Ian McEwan: fantascienza senza scienza


Ian McEwan: fantascienza senza scienza

👉 fonte: Doppiozero.com

Al Piccolo Teatro di Milano a discutere, sotto la supervisione di Alice Strazzi della rivista Stratagemmi, con studenti e studentesse molto competenti della Statale di Milano e con i bravi attori della compagnia Sotterraneo, Il fuoco era la cura, un raffinato e ironico adattamento di Fahrenheit 451 di Ray Bradbury, da loro messo in scena diciotto anni dopo che Luca Ronconi aveva rielaborato lo stesso romanzo portandolo a Torino e a Milano. La fantascienza non ha una grande tradizione teatrale, ma un'eccezione è notevole: R.U.R. di Karel Capek (Praga, 1921), in cui la ribellione di esseri umani ridotti ad automi allude alla recente rivoluzione comunista in Russia. Diverso è il discorso per quello che riguarda direttamente gli scienziati e la loro spesso controversa esistenza. Chi scrive queste annotazioni ricorda di aver assistito in giovane età, nel 1963, e sempre al Piccolo di Milano, alla memorabile messa in scena della Vita di Galileo di Bertolt Brecht, per la regia di Giorgio Strehler, e con l'interpretazione di Tino Buazzelli. Alla fine del secolo, Michael Frayn, in Copenhagen, fa incontrare nella capitale danese i due fisici nucleari Niels Bohr e Werner Heisenberg, che discutono - siamo nel 1941 - sull'opportunità di costruire una bomba atomica.
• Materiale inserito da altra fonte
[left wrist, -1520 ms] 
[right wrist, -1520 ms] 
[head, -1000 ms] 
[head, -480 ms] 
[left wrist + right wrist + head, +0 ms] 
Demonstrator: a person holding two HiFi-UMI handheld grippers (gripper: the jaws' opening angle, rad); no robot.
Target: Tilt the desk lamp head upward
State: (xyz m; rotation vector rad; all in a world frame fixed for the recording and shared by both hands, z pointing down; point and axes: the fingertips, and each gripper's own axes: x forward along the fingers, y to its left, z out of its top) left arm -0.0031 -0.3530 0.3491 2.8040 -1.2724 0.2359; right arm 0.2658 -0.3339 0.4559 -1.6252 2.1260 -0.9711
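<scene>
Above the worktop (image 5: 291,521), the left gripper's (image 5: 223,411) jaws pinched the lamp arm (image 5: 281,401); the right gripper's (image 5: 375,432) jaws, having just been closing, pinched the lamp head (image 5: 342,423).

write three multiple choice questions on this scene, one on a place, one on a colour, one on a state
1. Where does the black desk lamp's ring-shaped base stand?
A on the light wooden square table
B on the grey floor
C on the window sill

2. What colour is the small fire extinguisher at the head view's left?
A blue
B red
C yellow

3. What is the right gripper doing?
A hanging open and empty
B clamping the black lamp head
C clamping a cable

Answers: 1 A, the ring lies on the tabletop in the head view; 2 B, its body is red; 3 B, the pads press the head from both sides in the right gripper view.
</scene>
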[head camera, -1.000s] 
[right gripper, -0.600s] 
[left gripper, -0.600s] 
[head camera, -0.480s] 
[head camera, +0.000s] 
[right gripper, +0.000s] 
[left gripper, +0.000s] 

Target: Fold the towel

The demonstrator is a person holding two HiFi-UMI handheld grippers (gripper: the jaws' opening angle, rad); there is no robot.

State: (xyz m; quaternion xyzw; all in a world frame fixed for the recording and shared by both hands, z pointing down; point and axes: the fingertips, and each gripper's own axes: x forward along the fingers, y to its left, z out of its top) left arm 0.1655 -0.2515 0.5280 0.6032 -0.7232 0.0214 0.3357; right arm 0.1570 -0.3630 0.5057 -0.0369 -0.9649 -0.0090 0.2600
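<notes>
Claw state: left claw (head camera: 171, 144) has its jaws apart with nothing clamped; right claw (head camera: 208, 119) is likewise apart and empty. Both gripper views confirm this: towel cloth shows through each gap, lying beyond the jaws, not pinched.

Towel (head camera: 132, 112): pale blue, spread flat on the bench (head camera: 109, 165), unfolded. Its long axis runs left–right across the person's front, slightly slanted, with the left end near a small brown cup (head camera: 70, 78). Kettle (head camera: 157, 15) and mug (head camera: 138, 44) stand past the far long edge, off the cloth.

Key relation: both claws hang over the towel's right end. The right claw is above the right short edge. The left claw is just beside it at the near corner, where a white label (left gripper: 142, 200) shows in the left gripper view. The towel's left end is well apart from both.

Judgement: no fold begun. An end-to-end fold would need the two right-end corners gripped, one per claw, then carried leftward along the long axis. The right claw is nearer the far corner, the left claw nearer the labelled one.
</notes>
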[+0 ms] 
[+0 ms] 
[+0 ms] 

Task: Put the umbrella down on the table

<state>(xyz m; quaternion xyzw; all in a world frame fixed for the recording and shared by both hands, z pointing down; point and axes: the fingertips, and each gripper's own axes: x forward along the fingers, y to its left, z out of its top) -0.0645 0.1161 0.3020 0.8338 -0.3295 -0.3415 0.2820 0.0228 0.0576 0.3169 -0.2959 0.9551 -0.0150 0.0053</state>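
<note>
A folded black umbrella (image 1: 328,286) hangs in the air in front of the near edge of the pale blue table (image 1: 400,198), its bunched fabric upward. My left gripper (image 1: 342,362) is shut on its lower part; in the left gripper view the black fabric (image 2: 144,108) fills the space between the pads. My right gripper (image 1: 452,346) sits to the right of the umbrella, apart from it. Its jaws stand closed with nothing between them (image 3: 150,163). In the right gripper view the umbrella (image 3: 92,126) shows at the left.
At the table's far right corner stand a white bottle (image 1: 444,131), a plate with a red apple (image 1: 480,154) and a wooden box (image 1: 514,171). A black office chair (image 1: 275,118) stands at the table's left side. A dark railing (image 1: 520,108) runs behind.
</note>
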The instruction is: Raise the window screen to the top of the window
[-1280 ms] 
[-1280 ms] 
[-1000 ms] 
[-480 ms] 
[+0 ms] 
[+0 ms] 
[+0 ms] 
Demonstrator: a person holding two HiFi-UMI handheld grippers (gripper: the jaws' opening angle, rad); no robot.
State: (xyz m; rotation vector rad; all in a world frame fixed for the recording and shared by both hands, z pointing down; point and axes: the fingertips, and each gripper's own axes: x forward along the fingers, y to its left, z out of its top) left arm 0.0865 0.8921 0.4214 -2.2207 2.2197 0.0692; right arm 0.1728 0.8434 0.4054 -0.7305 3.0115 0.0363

Ma, a proposito di teatro e di fantascienza, il vero ur-text rimane, a mio parere, La tempesta di Shakespeare, recitata a corte nel novembre 1611, con Prospero nel ruolo di un mago-scienziato rinascimentale, e le creature da lui plasmate (Ariel, Caliban, la stessa Miranda) raggruppate sul palcoscenico di un'isola misteriosa che è quella mediterranea dei miti omerici, e che, nello stesso tempo, è collocata nelle Bermuda, visitate in epoca recente dai viaggiatori inglesi diretti verso le coste americane.